### Problem statement
Each line in the material below must be transcribed exactly; no picture belongs in the copy.

### The data
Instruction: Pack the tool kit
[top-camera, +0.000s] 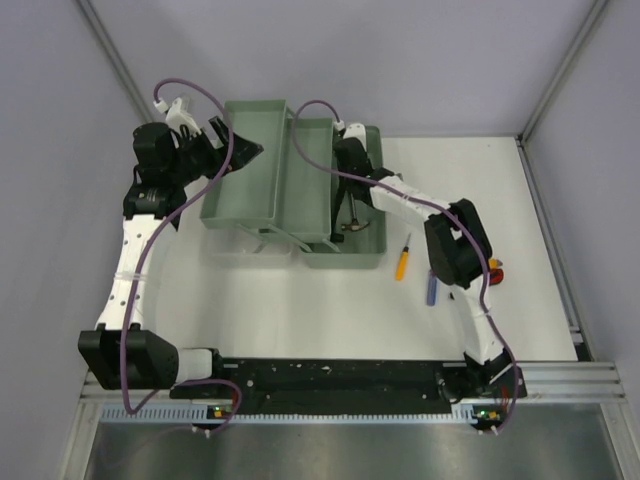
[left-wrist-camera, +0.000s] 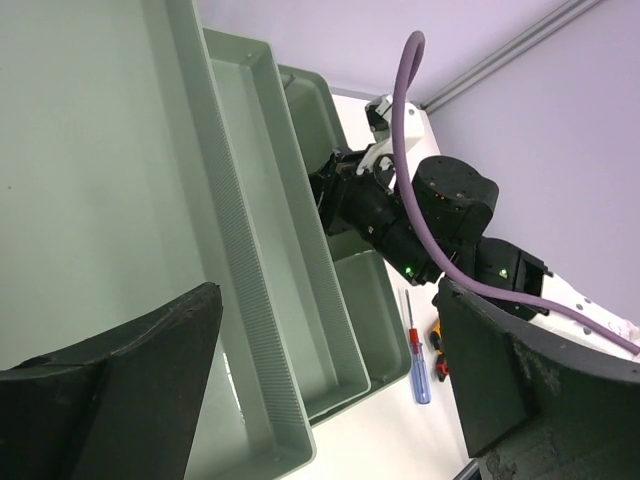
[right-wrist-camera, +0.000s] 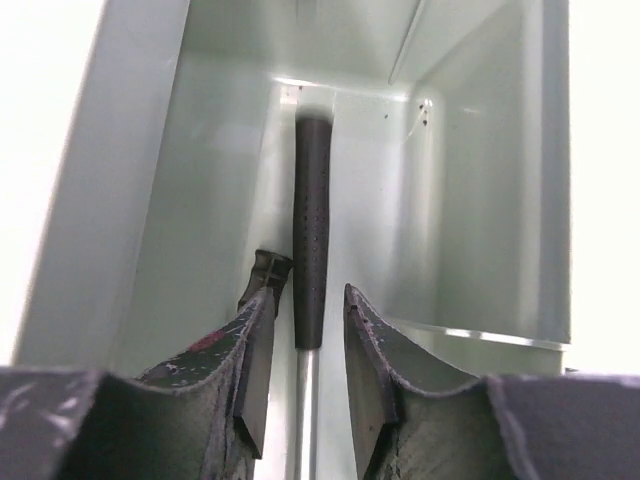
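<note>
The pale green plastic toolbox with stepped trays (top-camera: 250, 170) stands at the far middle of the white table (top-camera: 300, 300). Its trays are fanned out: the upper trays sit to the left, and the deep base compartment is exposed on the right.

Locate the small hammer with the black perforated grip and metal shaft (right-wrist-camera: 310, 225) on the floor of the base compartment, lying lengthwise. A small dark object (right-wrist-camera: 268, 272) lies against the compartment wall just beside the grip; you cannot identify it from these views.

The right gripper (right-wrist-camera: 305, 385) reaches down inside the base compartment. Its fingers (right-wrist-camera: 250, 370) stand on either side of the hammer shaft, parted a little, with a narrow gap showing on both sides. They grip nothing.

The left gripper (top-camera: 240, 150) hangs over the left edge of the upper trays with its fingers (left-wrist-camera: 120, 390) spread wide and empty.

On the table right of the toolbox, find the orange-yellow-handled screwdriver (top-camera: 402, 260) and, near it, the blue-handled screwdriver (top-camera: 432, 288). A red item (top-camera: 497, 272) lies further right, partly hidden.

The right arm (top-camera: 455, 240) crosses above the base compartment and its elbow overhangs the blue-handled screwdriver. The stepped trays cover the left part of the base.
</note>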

### Output for this task
Instruction: Pack the tool kit
[top-camera, +0.000s] 
[left-wrist-camera, +0.000s] 
[right-wrist-camera, +0.000s] 
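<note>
The pale green plastic toolbox with stepped trays (top-camera: 250, 170) stands at the far middle of the white table (top-camera: 300, 300). Its trays are fanned out: the upper trays sit to the left, and the deep base compartment is exposed on the right.

Locate the small hammer with the black perforated grip and metal shaft (right-wrist-camera: 310, 225) on the floor of the base compartment, lying lengthwise. A small dark object (right-wrist-camera: 268, 272) lies against the compartment wall just beside the grip; you cannot identify it from these views.

The right gripper (right-wrist-camera: 305, 385) reaches down inside the base compartment. Its fingers (right-wrist-camera: 250, 370) stand on either side of the hammer shaft, parted a little, with a narrow gap showing on both sides. They grip nothing.

The left gripper (top-camera: 240, 150) hangs over the left edge of the upper trays with its fingers (left-wrist-camera: 120, 390) spread wide and empty.

On the table right of the toolbox, find the orange-yellow-handled screwdriver (top-camera: 402, 260) and, near it, the blue-handled screwdriver (top-camera: 432, 288). A red item (top-camera: 497, 272) lies further right, partly hidden.

The right arm (top-camera: 455, 240) crosses above the base compartment and its elbow overhangs the blue-handled screwdriver. The stepped trays cover the left part of the base.
</note>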

The exercise has been answered, and the work is done.